Department of Biochemistry

Latest News
New cytosolic pattern recognition receptor for bacterial LPS
In a new article in Nature Communications Jose Santos and Dave Boucher from Prof. Petr Broz’s lab identify guanylate-binding protein 1 (GBP1) as a new cytosolic receptor for Gram-negative bacterial Lipopolysaccharide (LPS) in human cells. Investigating the cytosolic immune response to the bacterium Salmonella typhimurium, they find that GBP1 covers the bacterial surface seconds after bacterial entry into the cytosol by interacting with the negatively charged LPS core region. GBP1 then recruits additional GBP family members, notably GBP2-4, to assemble a ‘GBP coat’ around the whole bacterium. This complex then promotes the recruitment and activation of human caspase-4, a protease that drives host cell death and IL-18 production to restrict bacterial growth and alert the immune system. This study provides the first evidence that guanylate-binding proteins, a group of interferon-induced GTPases found in both humans and mice, act as pattern recognition receptors.
"To be or not to be"
Prof. Gian Paolo Dotto from the DB has published a new paper in the Science and Society section of EMBO reports. His paper discusses the second law of thermodynamics in the context of life’s biggest questions.

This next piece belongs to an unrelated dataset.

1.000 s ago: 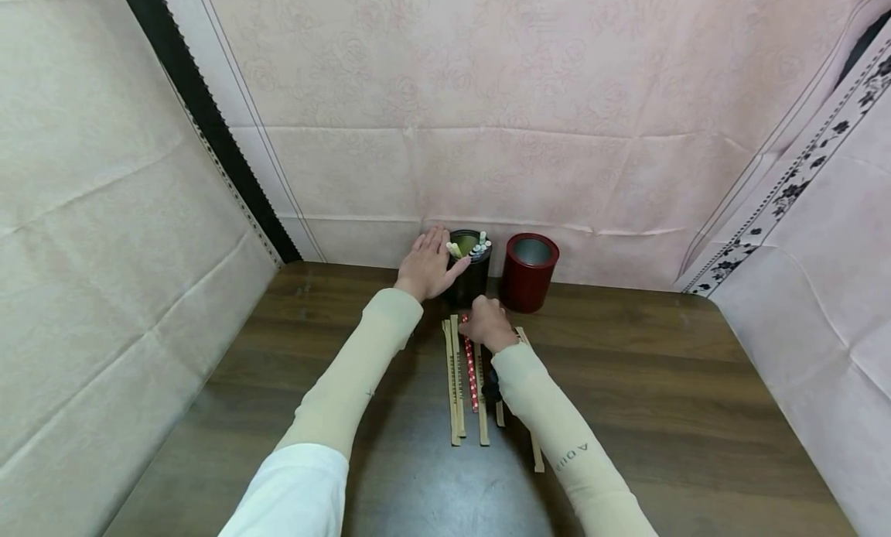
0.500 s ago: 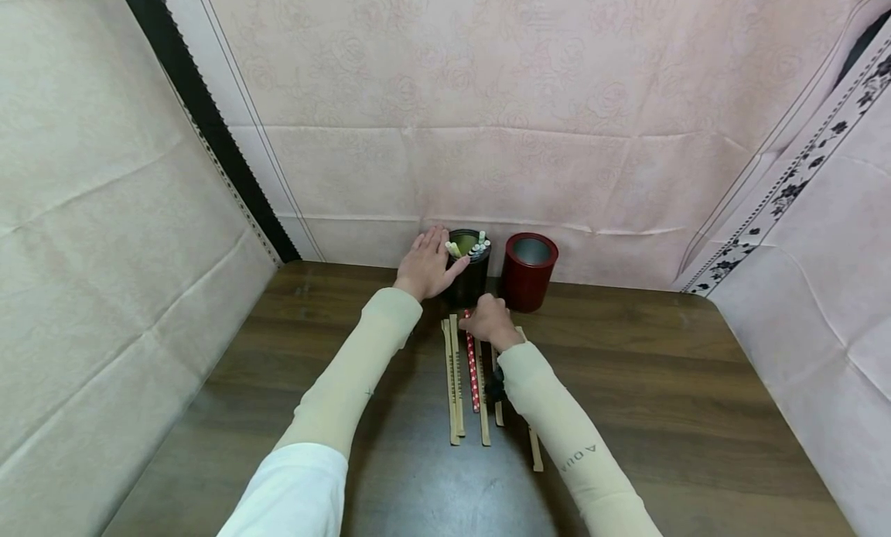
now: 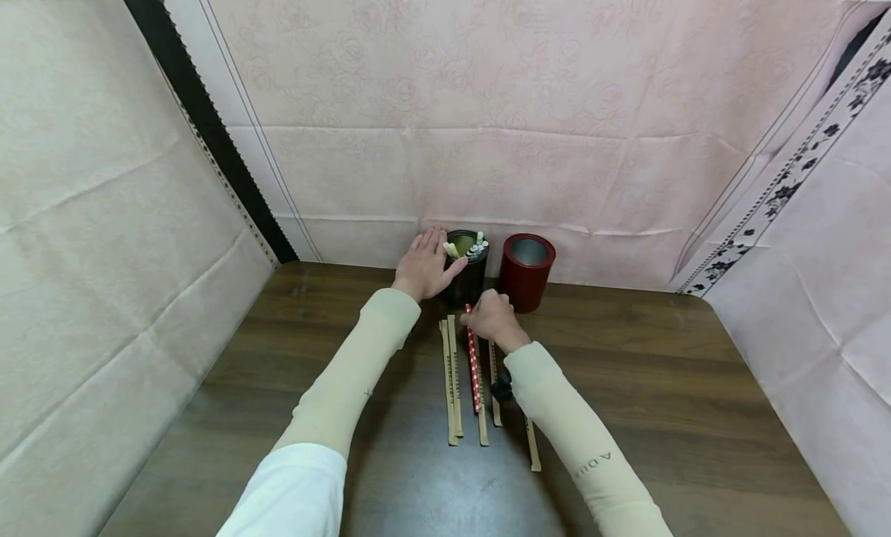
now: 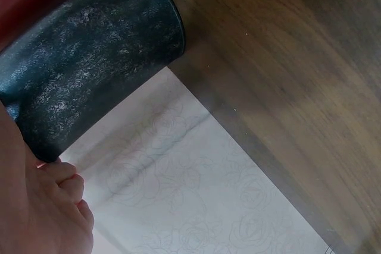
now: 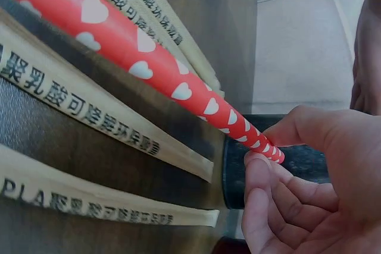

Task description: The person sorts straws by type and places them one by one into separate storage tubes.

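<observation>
In the head view my left hand (image 3: 421, 266) holds the upper side of a black cup (image 3: 465, 288), thumb across its near side. Pale straws (image 3: 478, 247) stand in that cup. Its dark, mottled wall (image 4: 89, 57) fills the upper left of the left wrist view, with my bent fingers at its rim. My right hand (image 3: 493, 319) is just in front of the cup. Between thumb and fingers it pinches one end of a red straw with white hearts (image 5: 181, 90). That straw lies tilted, its other end toward the person.
Several straws in paper wrappers (image 3: 448, 390) lie lengthwise on the brown wooden table (image 3: 278, 413), on both sides of the red straw. A dark red cup (image 3: 527, 282) stands right of the black one. A pale patterned cloth (image 3: 522, 80) hangs close behind the cups.
The right hand has shifted slightly, and the far end of the red straw has moved a little toward the black cup with it. The left hand stays on the cup.
</observation>
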The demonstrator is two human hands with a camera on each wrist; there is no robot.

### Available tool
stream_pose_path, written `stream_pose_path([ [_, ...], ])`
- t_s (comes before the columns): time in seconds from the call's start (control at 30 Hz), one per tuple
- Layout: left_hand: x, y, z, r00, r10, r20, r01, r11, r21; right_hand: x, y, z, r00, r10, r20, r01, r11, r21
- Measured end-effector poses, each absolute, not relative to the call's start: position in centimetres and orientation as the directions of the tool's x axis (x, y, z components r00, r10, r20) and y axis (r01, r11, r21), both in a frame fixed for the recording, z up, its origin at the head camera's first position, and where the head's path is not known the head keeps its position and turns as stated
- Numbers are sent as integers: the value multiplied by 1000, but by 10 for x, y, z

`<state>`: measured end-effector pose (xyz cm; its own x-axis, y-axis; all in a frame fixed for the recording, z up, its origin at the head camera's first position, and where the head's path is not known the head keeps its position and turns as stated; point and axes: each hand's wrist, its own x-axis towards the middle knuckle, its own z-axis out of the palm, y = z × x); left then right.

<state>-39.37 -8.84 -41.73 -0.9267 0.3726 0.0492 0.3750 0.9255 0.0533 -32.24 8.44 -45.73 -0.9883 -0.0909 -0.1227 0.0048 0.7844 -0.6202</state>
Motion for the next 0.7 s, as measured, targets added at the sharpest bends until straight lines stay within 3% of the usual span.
stream_pose_path([
  [0.7,-391,-89,-417,-926,371,71,375,924,71,-300,97,-410,-987,-160,14,-138,797,-588],
])
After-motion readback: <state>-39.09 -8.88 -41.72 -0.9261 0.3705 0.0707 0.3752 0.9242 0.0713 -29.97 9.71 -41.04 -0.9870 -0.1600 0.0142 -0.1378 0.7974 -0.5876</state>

TLR7 Sensing by Neutrophils Is Critical for the Control of Cutaneous Leishmaniasis
A new article in Cell Reports published by the group of Professor Fabienne Tacchini-Cottier describes that TLR7 sensing of the protozoan Leishmania parasite in neutrophils is essential for early parasite load regulation with major consequences on subsequent disease evolution, thus opening avenues for possible treatment strategies.